● **YOUR OBJECTIVE**:
However many lines the data holds, transcribe them all exactly.

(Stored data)
+ + + + + + +

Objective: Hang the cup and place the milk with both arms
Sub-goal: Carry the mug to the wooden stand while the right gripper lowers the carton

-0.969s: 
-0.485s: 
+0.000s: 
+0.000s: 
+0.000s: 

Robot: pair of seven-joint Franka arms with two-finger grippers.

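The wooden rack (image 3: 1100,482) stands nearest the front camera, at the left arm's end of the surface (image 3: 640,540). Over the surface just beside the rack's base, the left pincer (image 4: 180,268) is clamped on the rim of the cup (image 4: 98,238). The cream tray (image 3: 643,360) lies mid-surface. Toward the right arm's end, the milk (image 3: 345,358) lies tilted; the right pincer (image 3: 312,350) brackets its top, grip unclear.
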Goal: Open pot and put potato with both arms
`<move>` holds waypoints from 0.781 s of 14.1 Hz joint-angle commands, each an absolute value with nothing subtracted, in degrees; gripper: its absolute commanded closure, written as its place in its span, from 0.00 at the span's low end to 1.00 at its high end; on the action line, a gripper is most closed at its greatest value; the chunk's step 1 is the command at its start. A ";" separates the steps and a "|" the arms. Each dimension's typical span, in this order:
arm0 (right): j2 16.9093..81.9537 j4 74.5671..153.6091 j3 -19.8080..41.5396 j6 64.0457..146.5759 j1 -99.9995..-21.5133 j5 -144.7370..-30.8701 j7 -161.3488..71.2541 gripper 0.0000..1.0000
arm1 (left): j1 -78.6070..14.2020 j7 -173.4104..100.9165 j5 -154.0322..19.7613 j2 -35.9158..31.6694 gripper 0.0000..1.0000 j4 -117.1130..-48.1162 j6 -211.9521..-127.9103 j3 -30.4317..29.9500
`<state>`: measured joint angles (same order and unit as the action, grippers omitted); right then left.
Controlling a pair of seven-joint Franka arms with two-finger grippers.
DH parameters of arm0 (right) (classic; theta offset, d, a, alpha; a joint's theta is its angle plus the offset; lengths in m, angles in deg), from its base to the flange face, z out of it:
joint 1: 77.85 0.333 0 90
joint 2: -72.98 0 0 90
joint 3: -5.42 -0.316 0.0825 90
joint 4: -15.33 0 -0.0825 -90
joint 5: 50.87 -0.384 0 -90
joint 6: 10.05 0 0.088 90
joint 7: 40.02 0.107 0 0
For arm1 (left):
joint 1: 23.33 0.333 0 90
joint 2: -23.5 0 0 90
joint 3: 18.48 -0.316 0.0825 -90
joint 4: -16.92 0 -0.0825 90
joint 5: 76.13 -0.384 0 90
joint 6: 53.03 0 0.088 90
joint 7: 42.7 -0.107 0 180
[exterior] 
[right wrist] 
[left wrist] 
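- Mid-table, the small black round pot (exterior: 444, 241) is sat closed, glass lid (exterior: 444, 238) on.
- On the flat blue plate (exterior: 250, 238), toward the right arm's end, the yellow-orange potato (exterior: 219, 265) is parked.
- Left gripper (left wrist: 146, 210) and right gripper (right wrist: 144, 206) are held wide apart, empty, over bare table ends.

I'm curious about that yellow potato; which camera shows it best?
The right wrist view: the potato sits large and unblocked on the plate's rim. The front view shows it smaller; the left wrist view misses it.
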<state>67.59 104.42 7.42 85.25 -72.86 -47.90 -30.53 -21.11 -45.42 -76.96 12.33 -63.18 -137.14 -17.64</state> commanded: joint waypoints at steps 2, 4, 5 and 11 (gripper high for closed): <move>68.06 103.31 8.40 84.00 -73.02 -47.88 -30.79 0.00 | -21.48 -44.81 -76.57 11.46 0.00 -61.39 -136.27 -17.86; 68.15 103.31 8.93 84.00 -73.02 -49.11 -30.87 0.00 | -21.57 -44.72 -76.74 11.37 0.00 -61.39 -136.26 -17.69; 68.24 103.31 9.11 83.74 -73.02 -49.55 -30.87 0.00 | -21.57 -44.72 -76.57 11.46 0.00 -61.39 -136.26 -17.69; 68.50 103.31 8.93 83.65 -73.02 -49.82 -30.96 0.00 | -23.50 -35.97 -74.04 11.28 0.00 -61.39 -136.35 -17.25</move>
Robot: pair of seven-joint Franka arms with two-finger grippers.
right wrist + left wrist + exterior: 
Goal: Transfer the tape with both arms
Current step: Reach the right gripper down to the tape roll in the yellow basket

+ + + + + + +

● **RESPONSE FOR THIS EXERCISE**:
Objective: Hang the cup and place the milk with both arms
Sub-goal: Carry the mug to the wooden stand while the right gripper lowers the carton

-0.969s: 
-0.485s: 
+0.000s: 
+0.000s: 
+0.000s: 

Robot: pair of seven-joint Franka arms with two-finger grippers.

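The wooden rack (image 3: 1100,482) stands nearest the front camera, at the left arm's end of the surface (image 3: 640,540). Over the surface just beside the rack's base, the left pincer (image 4: 180,268) is clamped on the rim of the cup (image 4: 98,238). The cream tray (image 3: 643,360) lies mid-surface. Toward the right arm's end, the milk (image 3: 345,358) lies tilted; the right pincer (image 3: 312,350) brackets its top, grip unclear.
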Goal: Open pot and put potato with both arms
`<move>` holds waypoints from 0.781 s of 14.1 Hz joint-angle commands, each an absolute value with nothing subtracted, in degrees; gripper: its absolute commanded closure, written as its place in its span, from 0.00 at the span's low end to 1.00 at its high end; on the action line, a gripper is most closed at its greatest value; the chunk's step 1 is the command at its start. A ";" separates the steps and a "|" the arms. Each dimension's typical span, in this order:
arm0 (right): j2 16.9093..81.9537 j4 74.5671..153.6091 j3 -19.8080..41.5396 j6 64.0457..146.5759 j1 -99.9995..-21.5133 j5 -144.7370..-30.8701 j7 -161.3488..71.2541 gripper 0.0000..1.0000
arm1 (left): j1 -78.6070..14.2020 j7 -173.4104..100.9165 j5 -154.0322..19.7613 j2 -35.9158..31.6694 gripper 0.0000..1.0000 j4 -117.1130..-48.1162 j6 -211.9521..-127.9103 j3 -30.4317..29.9500
`<state>`: measured joint angles (same order and unit as the action, grippers omitted); right then left.
Controlling a pair of seven-joint Franka arms with two-finger grippers.
DH parameters of arm0 (right) (classic; theta offset, d, a, alpha; a joint's theta is its angle plus the offset; lengths in m, angles in deg), from its base to the flange face, z out of it:
joint 1: 77.85 0.333 0 90
joint 2: -72.98 0 0 90
joint 3: -5.42 -0.316 0.0825 90
joint 4: -15.33 0 -0.0825 -90
joint 5: 50.87 -0.384 0 -90
joint 6: 10.05 0 0.088 90
joint 7: 40.02 0.107 0 0
For arm1 (left):
joint 1: 23.33 0.333 0 90
joint 2: -23.5 0 0 90
joint 3: 18.48 -0.316 0.0825 -90
joint 4: -16.92 0 -0.0825 90
joint 5: 76.13 -0.384 0 90
joint 6: 53.03 0 0.088 90
joint 7: 42.7 -0.107 0 180
[exterior] 
[right wrist] 
[left wrist] 
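- Mid-table, the small black round pot (exterior: 444, 241) is sat closed, glass lid (exterior: 444, 238) on.
- On the flat blue plate (exterior: 250, 238), toward the right arm's end, the yellow-orange potato (exterior: 219, 265) is parked.
- Left gripper (left wrist: 146, 210) and right gripper (right wrist: 144, 206) are held wide apart, empty, over bare table ends.

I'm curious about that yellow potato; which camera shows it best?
The right wrist view: the potato sits large and unblocked on the plate's rim. The front view shows it smaller; the left wrist view misses it.
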<state>67.59 104.42 7.42 85.25 -72.86 -47.90 -30.53 -21.11 -45.42 -76.96 12.33 -63.18 -137.14 -17.64</state> commanded: joint waypoints at steps 2, 4, 5 and 11 (gripper high for closed): <move>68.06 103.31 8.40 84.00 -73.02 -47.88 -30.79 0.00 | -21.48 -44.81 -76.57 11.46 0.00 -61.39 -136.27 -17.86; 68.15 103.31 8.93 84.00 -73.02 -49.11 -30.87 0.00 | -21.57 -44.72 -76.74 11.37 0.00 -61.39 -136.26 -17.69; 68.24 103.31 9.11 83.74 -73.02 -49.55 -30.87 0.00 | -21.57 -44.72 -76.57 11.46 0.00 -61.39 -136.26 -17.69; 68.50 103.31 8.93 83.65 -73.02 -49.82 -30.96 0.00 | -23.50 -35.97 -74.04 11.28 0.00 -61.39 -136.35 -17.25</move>
Robot: pair of seven-joint Franka arms with two-finger grippers.
right wrist + left wrist + exterior: 
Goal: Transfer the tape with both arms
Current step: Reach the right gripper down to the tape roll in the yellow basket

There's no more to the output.